Furthermore, the Olympic Line was a partnership with Bombardier, which shipped two new Bombardier Flexity streetcars on loan from one of its customers — the public transit authority in Brussels — to Vancouver. Each streetcar train could accommodate up to 150 passengers.

As part of the sponsorship agreement with the City, Bombardier operated the Olympic Line for two months.

The Olympic Line was intended to provide a proof-of-concept for the City’s vision at the time to build a streetcar network along False Creek South, eventually further expanded to reach North False Creek, Chinatown, Gastown, Coal Harbour, and even Stanley Park, with additional connections to SkyTrain at Main Street-Science World Station and Waterfront Station. Under-utilized space under the Dunsmuir and Georgia Viaducts next to Quebec Street would have been used as a maintenance facility and storage yard for the streetcar fleet.

In 2005, the municipal government estimated this entire streetcar network would carry a construction cost of about $100 million. The streetcar segment along False Creek South was the easiest to achieve as it could use an existing railway right-of-way through relatively minimal upgrades.
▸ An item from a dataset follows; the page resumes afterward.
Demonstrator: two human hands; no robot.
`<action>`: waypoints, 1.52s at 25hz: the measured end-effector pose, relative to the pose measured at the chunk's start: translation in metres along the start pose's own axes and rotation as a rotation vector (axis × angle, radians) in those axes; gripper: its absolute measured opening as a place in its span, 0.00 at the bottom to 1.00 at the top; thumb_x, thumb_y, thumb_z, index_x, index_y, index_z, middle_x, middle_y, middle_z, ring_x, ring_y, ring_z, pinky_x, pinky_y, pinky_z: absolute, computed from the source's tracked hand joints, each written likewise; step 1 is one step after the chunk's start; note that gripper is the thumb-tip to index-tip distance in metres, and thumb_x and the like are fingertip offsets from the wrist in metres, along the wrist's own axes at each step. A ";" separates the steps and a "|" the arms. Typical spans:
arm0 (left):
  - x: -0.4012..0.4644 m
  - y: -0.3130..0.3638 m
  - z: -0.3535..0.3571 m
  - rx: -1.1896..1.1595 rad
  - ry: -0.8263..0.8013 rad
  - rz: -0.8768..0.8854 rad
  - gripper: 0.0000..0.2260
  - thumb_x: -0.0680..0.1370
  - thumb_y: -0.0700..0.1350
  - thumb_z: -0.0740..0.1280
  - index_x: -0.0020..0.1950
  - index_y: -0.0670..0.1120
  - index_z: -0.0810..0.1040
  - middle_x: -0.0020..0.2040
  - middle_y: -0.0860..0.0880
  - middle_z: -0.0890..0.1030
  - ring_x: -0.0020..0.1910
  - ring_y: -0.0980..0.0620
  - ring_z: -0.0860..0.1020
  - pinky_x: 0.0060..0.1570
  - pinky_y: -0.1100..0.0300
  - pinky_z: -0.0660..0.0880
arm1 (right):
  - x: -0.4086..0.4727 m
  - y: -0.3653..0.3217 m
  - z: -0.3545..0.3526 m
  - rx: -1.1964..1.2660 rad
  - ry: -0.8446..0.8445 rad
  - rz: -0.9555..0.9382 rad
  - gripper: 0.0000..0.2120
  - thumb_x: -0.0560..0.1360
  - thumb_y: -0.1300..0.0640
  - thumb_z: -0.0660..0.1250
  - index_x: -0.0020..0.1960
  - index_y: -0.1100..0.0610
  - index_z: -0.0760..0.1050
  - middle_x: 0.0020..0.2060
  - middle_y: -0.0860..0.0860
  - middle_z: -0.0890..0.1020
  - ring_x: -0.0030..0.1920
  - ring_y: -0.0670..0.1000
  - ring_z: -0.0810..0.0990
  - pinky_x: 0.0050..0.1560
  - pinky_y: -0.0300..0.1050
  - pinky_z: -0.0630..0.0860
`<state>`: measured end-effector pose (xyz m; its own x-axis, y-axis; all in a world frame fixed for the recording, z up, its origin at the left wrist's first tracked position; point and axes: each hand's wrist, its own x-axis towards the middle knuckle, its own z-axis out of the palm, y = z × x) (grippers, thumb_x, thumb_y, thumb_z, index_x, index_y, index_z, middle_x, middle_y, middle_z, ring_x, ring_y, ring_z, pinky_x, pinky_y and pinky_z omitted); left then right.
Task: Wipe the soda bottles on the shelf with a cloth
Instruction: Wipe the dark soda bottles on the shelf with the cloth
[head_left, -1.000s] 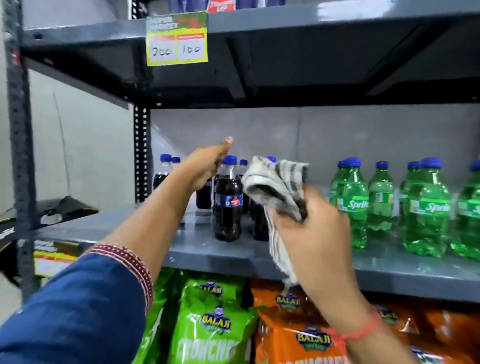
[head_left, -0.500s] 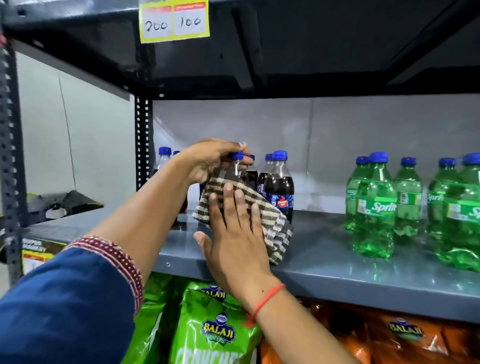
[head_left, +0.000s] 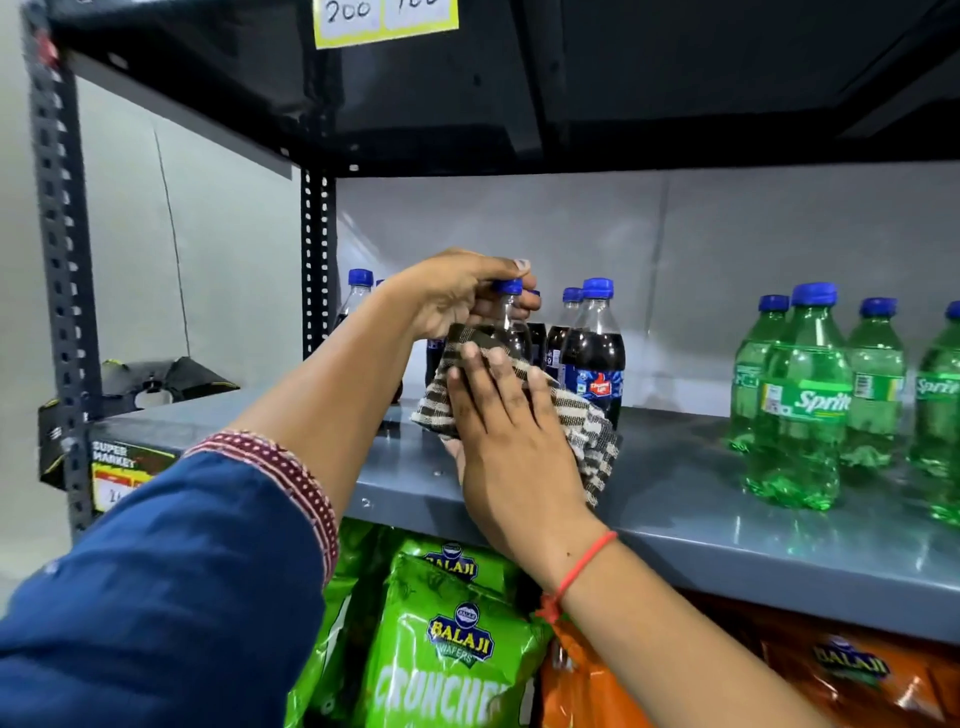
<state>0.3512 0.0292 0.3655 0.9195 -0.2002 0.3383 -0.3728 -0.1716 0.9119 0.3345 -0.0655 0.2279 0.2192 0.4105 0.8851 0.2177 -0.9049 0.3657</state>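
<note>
Several dark cola bottles with blue caps stand at the left of the grey metal shelf. My left hand grips the neck and cap of one cola bottle near the shelf's front. My right hand lies flat with fingers spread, pressing a brown-and-cream striped cloth against that bottle's body. The cloth hides most of the bottle's lower half. Several green Sprite bottles stand further right on the same shelf.
Another dark shelf board hangs close overhead with a yellow price tag. A slotted upright post runs down the left. Green and orange snack bags fill the shelf below.
A second ago my right hand held the bunched cloth in the air and my left reached for the bottles. Now my left grips a cola bottle's top and my right presses the cloth on it.
</note>
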 end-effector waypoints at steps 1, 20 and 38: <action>0.001 0.000 0.000 -0.005 -0.002 0.001 0.12 0.75 0.47 0.63 0.52 0.40 0.77 0.46 0.45 0.82 0.35 0.55 0.82 0.40 0.65 0.79 | 0.002 0.001 0.000 -0.002 0.006 0.000 0.30 0.67 0.52 0.70 0.66 0.60 0.69 0.68 0.56 0.71 0.68 0.57 0.68 0.67 0.54 0.53; 0.000 0.000 -0.002 -0.041 -0.012 -0.025 0.09 0.75 0.46 0.63 0.48 0.41 0.78 0.41 0.47 0.83 0.35 0.55 0.82 0.40 0.65 0.80 | 0.010 0.031 -0.007 0.027 -0.040 -0.318 0.25 0.71 0.53 0.50 0.63 0.57 0.74 0.64 0.54 0.76 0.66 0.57 0.72 0.66 0.54 0.57; -0.001 0.001 0.000 -0.048 0.039 -0.075 0.10 0.74 0.46 0.64 0.47 0.41 0.79 0.43 0.46 0.80 0.38 0.53 0.80 0.39 0.64 0.79 | 0.023 0.001 -0.024 0.604 -0.197 0.386 0.29 0.80 0.55 0.49 0.73 0.64 0.37 0.75 0.61 0.41 0.75 0.57 0.42 0.72 0.43 0.40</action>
<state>0.3500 0.0293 0.3656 0.9491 -0.1507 0.2767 -0.2974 -0.1381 0.9447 0.3171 -0.0602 0.2554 0.5403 0.1401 0.8297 0.5630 -0.7930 -0.2328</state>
However, Sullivan lost the November 2008 civic election, and the subsequent decade-long governance under Mayor Gregor Robertson and his Vision Vancouver party was largely apathetic toward advancing the streetcar concept. Instead, over the span of their three terms, the Vision Vancouver-led municipal government’s transportation strategy took a big pivot and prioritized building new protected bike lanes, a plan to demolish the Dunsmuir and Georgia Viaducts, and advocating for SkyTrain Millennium Line’s Broadway extension to the University of British Columbia or at least to Arbutus.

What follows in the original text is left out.